→ **Recorded information**
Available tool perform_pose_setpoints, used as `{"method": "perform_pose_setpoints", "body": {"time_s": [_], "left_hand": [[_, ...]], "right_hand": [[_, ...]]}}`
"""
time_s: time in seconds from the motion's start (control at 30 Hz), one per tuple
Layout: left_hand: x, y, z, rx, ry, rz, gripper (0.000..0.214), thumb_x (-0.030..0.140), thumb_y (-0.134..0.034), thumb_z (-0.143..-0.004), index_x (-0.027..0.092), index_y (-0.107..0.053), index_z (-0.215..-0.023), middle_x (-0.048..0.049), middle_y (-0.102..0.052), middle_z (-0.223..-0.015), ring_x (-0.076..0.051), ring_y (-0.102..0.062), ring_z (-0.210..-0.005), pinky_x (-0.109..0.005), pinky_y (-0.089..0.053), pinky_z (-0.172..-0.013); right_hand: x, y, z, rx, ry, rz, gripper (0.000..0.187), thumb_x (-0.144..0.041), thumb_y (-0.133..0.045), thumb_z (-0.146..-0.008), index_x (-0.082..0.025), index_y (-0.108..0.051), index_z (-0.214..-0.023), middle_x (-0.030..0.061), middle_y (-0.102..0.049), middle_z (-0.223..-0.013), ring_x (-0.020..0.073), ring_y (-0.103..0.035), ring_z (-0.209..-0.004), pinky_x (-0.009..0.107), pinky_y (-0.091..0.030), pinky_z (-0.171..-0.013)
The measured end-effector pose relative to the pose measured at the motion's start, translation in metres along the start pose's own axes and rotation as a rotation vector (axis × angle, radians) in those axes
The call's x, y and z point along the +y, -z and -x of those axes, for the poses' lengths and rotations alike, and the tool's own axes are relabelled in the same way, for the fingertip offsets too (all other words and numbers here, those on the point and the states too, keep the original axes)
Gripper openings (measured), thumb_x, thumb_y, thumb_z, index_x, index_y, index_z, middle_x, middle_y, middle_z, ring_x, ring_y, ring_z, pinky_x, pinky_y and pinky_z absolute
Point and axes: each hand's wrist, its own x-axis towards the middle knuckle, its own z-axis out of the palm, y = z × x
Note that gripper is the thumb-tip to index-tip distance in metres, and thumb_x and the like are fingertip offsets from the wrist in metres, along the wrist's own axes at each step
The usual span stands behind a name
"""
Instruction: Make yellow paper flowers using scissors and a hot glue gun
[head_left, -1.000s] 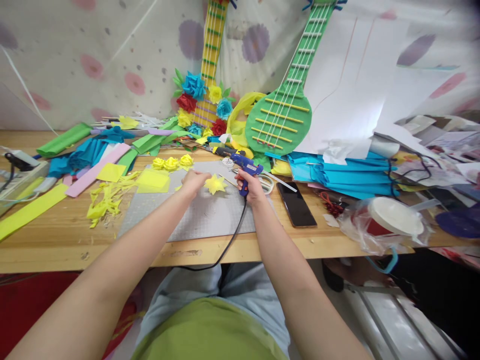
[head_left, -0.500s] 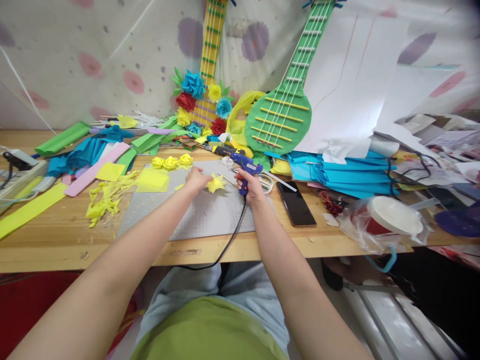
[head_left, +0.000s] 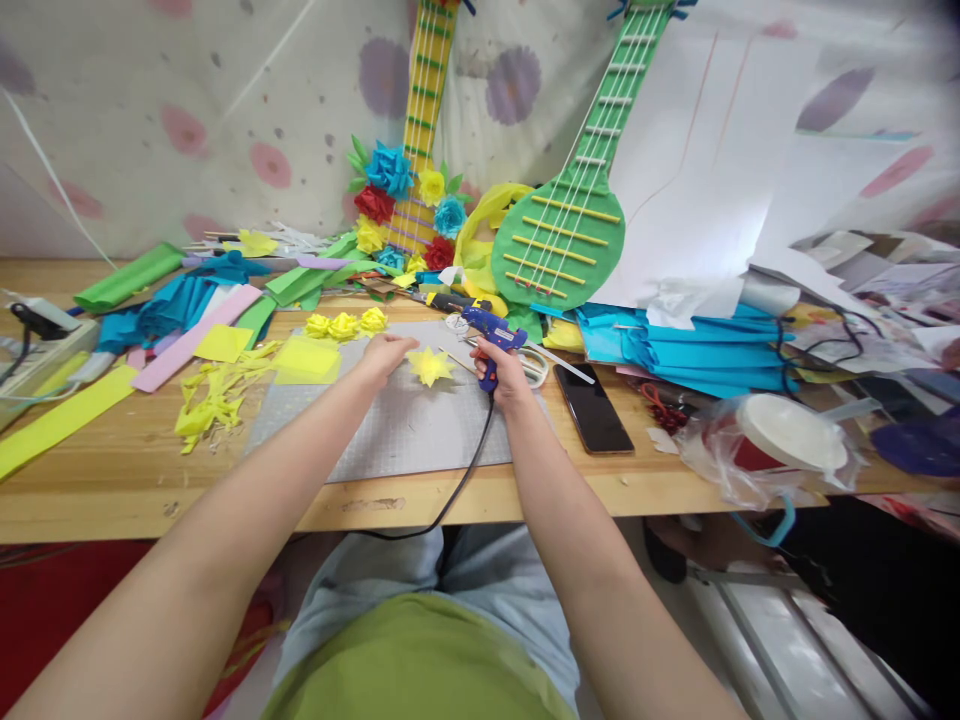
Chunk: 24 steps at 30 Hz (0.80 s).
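My right hand grips a blue hot glue gun, with a black cord running down from its handle. My left hand is over the grey cutting mat, fingers loosely bent and partly hidden; nothing shows in them. Just right of its fingertips, with a small gap, is a yellow paper flower with pointed petals. A thin stick lies between this flower and my right hand; whether they join, I cannot tell. Behind my left hand sit several yellow paper roses.
Yellow paper squares and yellow scraps lie left. A phone and a bagged tub are right. A green paper lute and a yellow one with flowers lean behind. Blue crepe paper is stacked at the back right.
My left hand has drawn slightly left and come off the yellow flower, which now shows more fully. The glue gun stays in my right hand, nearly still.
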Motion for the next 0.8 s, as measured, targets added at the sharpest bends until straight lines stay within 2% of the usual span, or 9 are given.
{"method": "perform_pose_setpoints", "body": {"time_s": [0.2, 0.33, 0.43, 0.53, 0.63, 0.7, 0.8], "left_hand": [[-0.012, -0.011, -0.007, 0.025, -0.121, -0.198, 0.054, 0.027, -0.079, -0.045, 0.020, -0.051, -0.091, -0.0080, -0.060, -0.104, -0.022, -0.058, -0.094, -0.029, -0.041, -0.074], [-0.012, -0.014, -0.006, 0.013, -0.106, -0.209, 0.056, 0.028, -0.079, -0.045, 0.020, -0.050, -0.092, -0.0088, -0.060, -0.104, -0.023, -0.058, -0.095, -0.030, -0.041, -0.073], [-0.005, -0.010, 0.001, -0.004, -0.074, -0.118, 0.052, 0.028, -0.079, -0.046, 0.019, -0.052, -0.090, -0.0077, -0.061, -0.099, -0.021, -0.059, -0.087, -0.029, -0.041, -0.070], [0.003, 0.002, 0.003, -0.044, -0.071, 0.007, 0.042, 0.026, -0.077, -0.048, 0.018, -0.056, -0.084, -0.0050, -0.063, -0.089, -0.018, -0.058, -0.081, -0.028, -0.041, -0.069], [0.004, 0.023, -0.005, -0.064, -0.112, 0.041, 0.024, 0.029, -0.071, -0.055, 0.018, -0.061, -0.074, -0.0026, -0.063, -0.076, -0.017, -0.057, -0.077, -0.027, -0.040, -0.068], [0.000, 0.039, -0.014, -0.003, -0.138, -0.024, 0.016, 0.031, -0.067, -0.058, 0.018, -0.061, -0.064, -0.0018, -0.060, -0.066, -0.017, -0.055, -0.072, -0.026, -0.040, -0.066], [-0.014, 0.059, -0.022, 0.076, -0.145, -0.271, 0.016, 0.029, -0.067, -0.059, 0.019, -0.057, -0.052, -0.0007, -0.054, -0.053, -0.018, -0.054, -0.064, -0.028, -0.037, -0.062]], "right_hand": [[0.000, 0.000, 0.000, -0.002, 0.002, 0.008, 0.029, -0.038, -0.073, -0.057, -0.016, -0.053, -0.059, -0.0028, -0.056, -0.054, 0.0024, -0.038, -0.038, 0.018, -0.029, -0.034], [-0.001, -0.001, 0.001, -0.001, 0.003, -0.013, 0.029, -0.036, -0.074, -0.056, -0.017, -0.053, -0.062, -0.0029, -0.057, -0.057, 0.0025, -0.038, -0.039, 0.018, -0.030, -0.034], [-0.001, -0.001, 0.000, -0.002, 0.006, -0.016, 0.029, -0.036, -0.075, -0.056, -0.017, -0.054, -0.063, -0.0031, -0.057, -0.056, 0.0023, -0.038, -0.038, 0.017, -0.030, -0.033], [0.000, 0.000, 0.000, -0.003, 0.015, -0.012, 0.030, -0.038, -0.074, -0.057, -0.016, -0.054, -0.061, -0.0030, -0.057, -0.056, 0.0020, -0.038, -0.038, 0.017, -0.030, -0.033], [0.000, 0.001, -0.001, 0.004, 0.010, -0.029, 0.029, -0.037, -0.073, -0.057, -0.017, -0.054, -0.064, -0.0035, -0.057, -0.056, 0.0022, -0.037, -0.038, 0.018, -0.030, -0.033], [0.000, 0.001, -0.002, 0.013, 0.002, -0.042, 0.028, -0.036, -0.073, -0.056, -0.017, -0.055, -0.067, -0.0037, -0.058, -0.056, 0.0023, -0.037, -0.038, 0.017, -0.030, -0.033], [0.001, 0.001, -0.003, 0.018, 0.005, -0.056, 0.029, -0.035, -0.074, -0.055, -0.016, -0.055, -0.066, -0.0037, -0.057, -0.055, 0.0021, -0.038, -0.038, 0.017, -0.030, -0.034]]}}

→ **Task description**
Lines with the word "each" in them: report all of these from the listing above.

→ **Result of the exercise**
Point and axes: each hand's wrist, its own x-axis towards the middle knuckle, its own z-axis out of the palm, y = z × x
Note that gripper is the thumb-tip to index-tip distance in metres, and thumb_x and the like are fingertip offsets from the wrist in metres, along the wrist's own axes at each step

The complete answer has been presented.